Sweeping accolades aside, this was not a difficult decision. Unlike virtually ever other news outlet in town, we do not see Walsh’s labor ties as troubling. Only an asshole would deny that many unions in the public and private sectors alike must be held more accountable and kept from indirectly gouging taxpayers. Nonetheless, the wholesale bludgeoning of organized labor in the media and by Connolly has been utterly disgraceful. Somewhere in the rhetoric, large swaths of the public have forgotten that unions represent actual people, and that living wage movements are responsible for humanizing the American work week for all of us.
Walsh has weathered the attacks prudently; furthermore, he’s solemnly harnessed backing from a rising generation of young, ethnic,
and progressive Boston laborers.
Many voters who oppose Walsh still find him to be the more grounded and relatable candidate. We concur, though the enduring portrait of Connolly as a silver spoon son of gluttonous privilege is laughable. More important than his upbringing is what the councilor has done with it. As we all know from his hard pedagogical push, Connolly worked as a teacher for two years in New York, and for nearly a year in Boston. Yet while he claims to have been chiefly inspired by his classroom experience, Connolly deserted that career for law school, and later for the City Council. Both candidates are insultingly awful on education, but as the Dig noted in a news feature last week, Connolly poses a much greater risk of sacrificing union jobs and public schools to satisfy trendy baseless whims concocted by the kinds of corporate education profiteers who’ve avidly supported his campaign.

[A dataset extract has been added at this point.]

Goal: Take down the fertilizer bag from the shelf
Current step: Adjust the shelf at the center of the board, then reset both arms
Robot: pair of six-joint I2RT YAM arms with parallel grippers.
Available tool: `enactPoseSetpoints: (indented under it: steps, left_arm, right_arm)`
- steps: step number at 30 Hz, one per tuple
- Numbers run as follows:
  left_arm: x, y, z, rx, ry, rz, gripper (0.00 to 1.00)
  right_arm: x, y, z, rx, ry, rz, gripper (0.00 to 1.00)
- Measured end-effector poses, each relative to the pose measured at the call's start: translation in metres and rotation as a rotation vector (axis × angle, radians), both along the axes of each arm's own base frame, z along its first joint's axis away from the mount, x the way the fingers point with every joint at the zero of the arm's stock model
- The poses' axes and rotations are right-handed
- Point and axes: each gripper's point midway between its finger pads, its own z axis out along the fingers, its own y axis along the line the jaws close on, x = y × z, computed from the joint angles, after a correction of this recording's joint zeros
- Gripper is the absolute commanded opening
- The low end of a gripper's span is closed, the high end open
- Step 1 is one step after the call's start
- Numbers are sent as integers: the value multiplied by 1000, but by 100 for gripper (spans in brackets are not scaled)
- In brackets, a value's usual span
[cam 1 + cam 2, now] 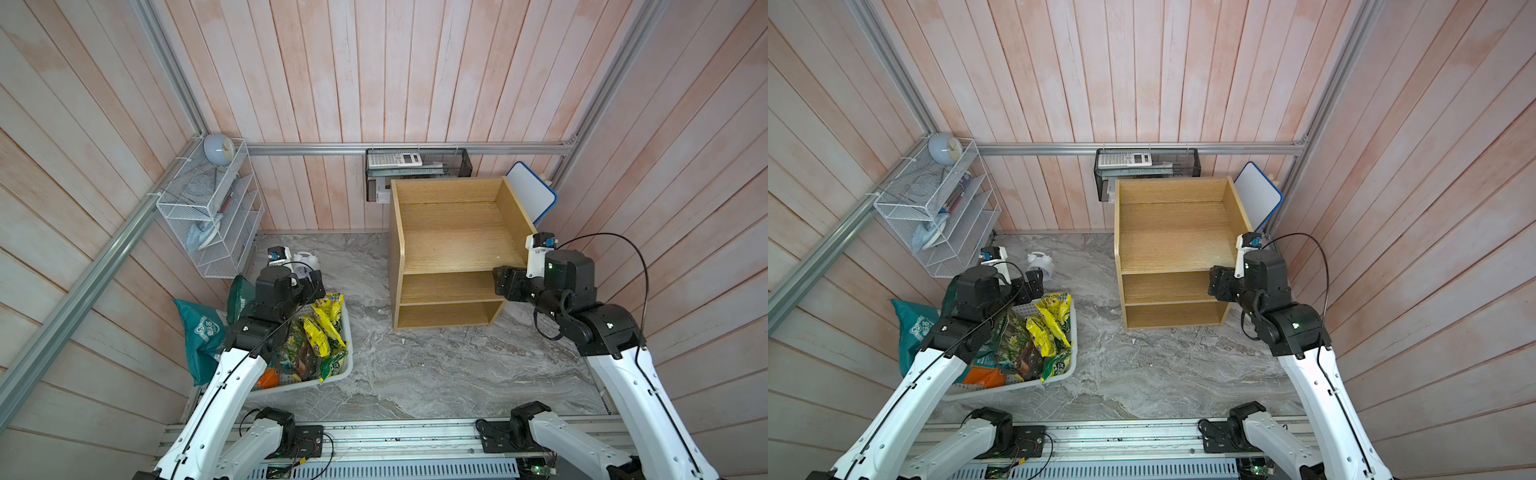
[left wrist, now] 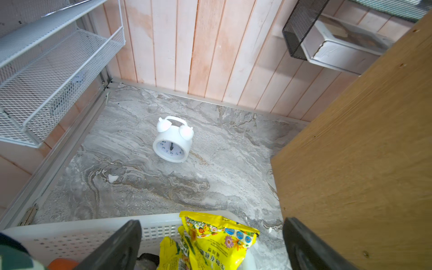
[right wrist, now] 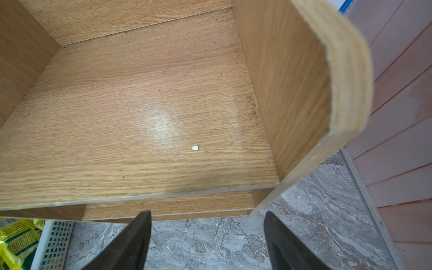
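The oak shelf (image 1: 451,245) (image 1: 1173,241) stands at the back right, and all three tiers are bare. A yellow fertilizer bag (image 1: 324,328) (image 1: 1050,324) (image 2: 217,240) lies with several other bags in a white perforated basket (image 1: 347,365) on the left. Just above that basket's far end hangs my left gripper (image 1: 313,282) (image 2: 211,224), open and empty. By the shelf's front right corner, level with the top board (image 3: 140,105), my right gripper (image 1: 500,280) (image 3: 207,215) is open, with only floor between its fingers.
A white alarm clock (image 2: 171,140) stands on the marble floor behind the basket. A white wire rack (image 1: 212,216) hangs on the left wall, a black mesh basket (image 1: 417,164) on the back wall. Teal bags (image 1: 199,336) lean left of the basket. A whiteboard (image 1: 534,195) stands behind the shelf.
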Motion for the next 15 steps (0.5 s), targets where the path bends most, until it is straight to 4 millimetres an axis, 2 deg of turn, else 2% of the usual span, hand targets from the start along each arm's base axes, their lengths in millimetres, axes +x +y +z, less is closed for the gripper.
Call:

Connolly’s law career is also troubling. Though he says that he personally protected small businesses, and did plenty of pro bono work, revelations earlier this week showed that his firm, at which he was a partner until last year, defended at least one truly despicable landlord in eviction proceedings against tenants. Whereas preliminary candidates like City Councilor-At-Large Felix G. Arroyo and John Barros have stood on the front lines of anti-foreclosure actions–and Walsh has shown solidarity at pickets plus called out offending lenders like Wells Fargo by name–Connolly recently accepted $500 from the aforementioned former client of his old law firm.

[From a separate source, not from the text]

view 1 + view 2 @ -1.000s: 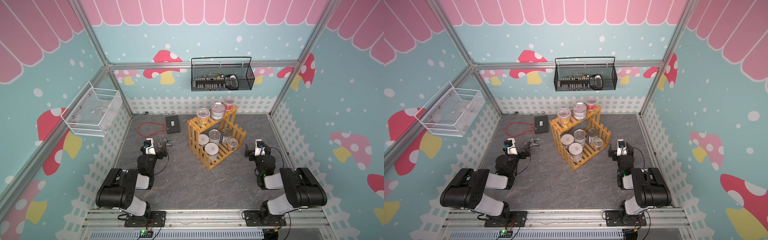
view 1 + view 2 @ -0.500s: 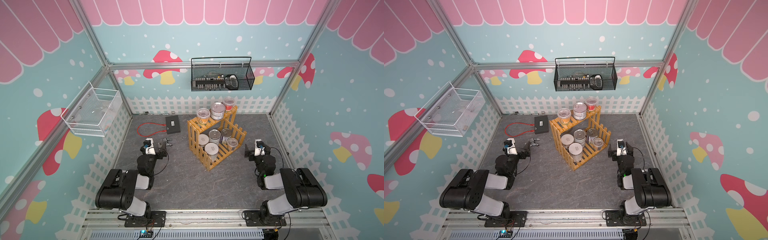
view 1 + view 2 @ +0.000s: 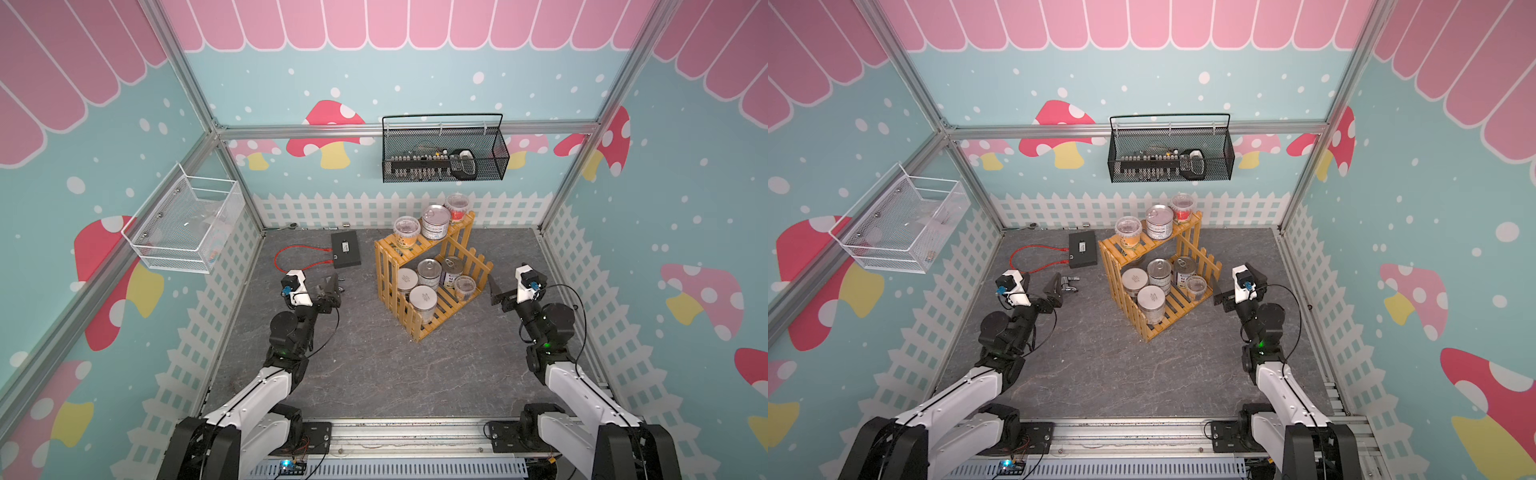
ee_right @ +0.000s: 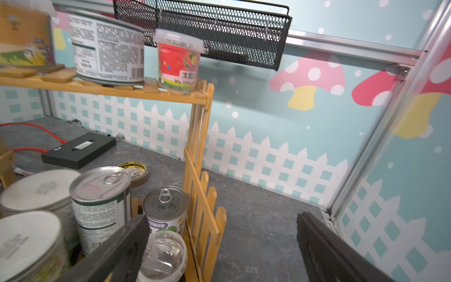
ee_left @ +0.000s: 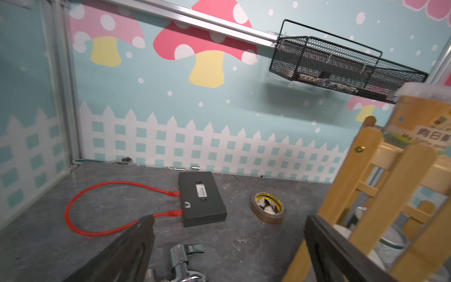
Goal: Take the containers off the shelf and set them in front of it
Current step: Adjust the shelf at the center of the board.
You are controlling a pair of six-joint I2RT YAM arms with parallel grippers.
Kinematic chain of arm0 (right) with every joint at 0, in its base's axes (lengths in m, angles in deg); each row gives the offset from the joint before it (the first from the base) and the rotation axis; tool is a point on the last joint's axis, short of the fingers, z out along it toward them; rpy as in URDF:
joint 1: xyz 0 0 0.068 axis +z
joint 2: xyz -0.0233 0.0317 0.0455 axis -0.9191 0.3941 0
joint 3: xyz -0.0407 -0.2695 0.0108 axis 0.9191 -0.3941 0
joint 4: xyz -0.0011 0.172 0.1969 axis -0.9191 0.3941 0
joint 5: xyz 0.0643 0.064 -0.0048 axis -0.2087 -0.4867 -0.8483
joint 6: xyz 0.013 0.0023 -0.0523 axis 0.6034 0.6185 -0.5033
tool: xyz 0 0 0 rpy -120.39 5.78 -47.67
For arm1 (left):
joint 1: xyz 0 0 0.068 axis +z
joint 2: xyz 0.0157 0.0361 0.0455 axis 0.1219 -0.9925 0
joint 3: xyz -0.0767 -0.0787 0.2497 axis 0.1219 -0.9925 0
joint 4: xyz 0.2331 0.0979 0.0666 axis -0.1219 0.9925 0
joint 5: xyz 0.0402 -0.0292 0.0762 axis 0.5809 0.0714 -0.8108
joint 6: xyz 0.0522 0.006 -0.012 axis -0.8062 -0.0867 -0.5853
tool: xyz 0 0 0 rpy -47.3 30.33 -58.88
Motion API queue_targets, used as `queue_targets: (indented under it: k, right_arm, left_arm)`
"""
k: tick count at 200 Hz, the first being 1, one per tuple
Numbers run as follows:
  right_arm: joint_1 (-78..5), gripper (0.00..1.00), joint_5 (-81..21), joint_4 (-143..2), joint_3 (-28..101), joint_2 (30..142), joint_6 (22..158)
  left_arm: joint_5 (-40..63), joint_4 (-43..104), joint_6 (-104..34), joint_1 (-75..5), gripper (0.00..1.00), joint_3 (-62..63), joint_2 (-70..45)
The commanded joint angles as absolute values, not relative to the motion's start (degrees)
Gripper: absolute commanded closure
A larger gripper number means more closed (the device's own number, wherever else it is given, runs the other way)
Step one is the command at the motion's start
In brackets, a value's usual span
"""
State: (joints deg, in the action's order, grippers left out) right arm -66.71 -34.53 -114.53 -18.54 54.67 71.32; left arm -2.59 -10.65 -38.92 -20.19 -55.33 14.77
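Honey-yellow wooden shelf [image 3: 386, 266] is recorded at frame centre in both top views, with eight containers [image 3: 435, 222] seated on its two tiers. Flanking it without contact, the left gripper [image 3: 331, 286] and right gripper [image 3: 494, 291] are spread wide, nothing gripped.

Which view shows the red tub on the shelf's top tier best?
Right wrist: the red tub is close and side-on, with its label visible. Both top views show it small, from above, mostly its lid. The left wrist view misses it.
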Motion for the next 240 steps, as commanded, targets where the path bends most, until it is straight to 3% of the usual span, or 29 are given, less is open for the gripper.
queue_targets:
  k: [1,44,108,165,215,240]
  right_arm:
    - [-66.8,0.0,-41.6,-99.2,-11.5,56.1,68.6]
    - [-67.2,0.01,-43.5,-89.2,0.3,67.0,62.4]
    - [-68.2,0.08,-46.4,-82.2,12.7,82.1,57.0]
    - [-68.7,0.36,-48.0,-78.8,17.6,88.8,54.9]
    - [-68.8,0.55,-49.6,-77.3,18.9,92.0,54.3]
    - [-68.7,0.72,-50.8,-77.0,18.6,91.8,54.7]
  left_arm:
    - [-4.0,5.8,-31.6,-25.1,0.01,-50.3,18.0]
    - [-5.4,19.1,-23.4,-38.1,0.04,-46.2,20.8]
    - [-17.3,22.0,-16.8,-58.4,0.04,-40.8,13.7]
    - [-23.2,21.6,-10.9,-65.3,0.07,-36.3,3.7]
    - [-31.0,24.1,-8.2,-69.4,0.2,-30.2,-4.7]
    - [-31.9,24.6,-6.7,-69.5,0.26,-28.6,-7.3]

Contrasts aside, Walsh is impressive on his own merits. In a day and age when an asshole like George W. Bush can pretend to do ranch work in a funny hat and cowboy boots without being universally dismissed as a fraud, it’s beyond reassuring that an intelligent working guy like Walsh can make it so far in a landmark election. We believe that everyday dude demeanor is still what a boutique metropolis like Boston needs after the intimate Menino Era. Without a true blue-collar hero in charge, the lower classes will be pushed out of this city even faster than is happening now.
Finally, we’ve been truly moved by the number of endorsements Walsh received from leaders of color–not just from fellow state reps and former mayoral opponents Barros, Arroyo, and Charlotte Golar Richie, but also from lesser known community crusaders and respected advocates like Cindy Diggs of the Peace Boston movement. Areas like Roxbury and Mattapan need extra love and care, and unlike other publications that are also run primarily by white people, we’ll defer to the front line experts on this one. With that said, elections aren’t left to experts, but rather to the few residents who care enough to vote.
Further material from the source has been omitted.